== The problem ==
Nothing in the listing should differ in your copy; retype it all exactly.

[Available data — start]

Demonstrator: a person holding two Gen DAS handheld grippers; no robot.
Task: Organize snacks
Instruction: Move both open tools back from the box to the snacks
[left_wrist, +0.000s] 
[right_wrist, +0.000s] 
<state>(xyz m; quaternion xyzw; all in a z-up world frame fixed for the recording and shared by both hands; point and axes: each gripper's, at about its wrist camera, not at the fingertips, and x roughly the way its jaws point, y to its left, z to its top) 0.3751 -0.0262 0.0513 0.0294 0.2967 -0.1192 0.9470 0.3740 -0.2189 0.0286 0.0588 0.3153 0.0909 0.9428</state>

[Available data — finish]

== Exercise solution ==
Demonstrator: a person holding two Gen DAS handheld grippers; no robot.
Task: Organize snacks
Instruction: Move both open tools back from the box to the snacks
[left_wrist, +0.000s] 
[right_wrist, +0.000s] 
<state>(xyz m; quaternion xyzw; all in a z-up world frame fixed for the recording and shared by both hands; point and axes: each gripper's, at about its wrist camera, not at the fingertips, and x roughly the way its jaws point, y to its left, z to its top) 0.3751 -0.0262 0.0513 0.0294 0.2967 -0.1192 0.9470 0.3740 -0.2189 0.0286 0.0588 0.3153 0.0909 0.9428</state>

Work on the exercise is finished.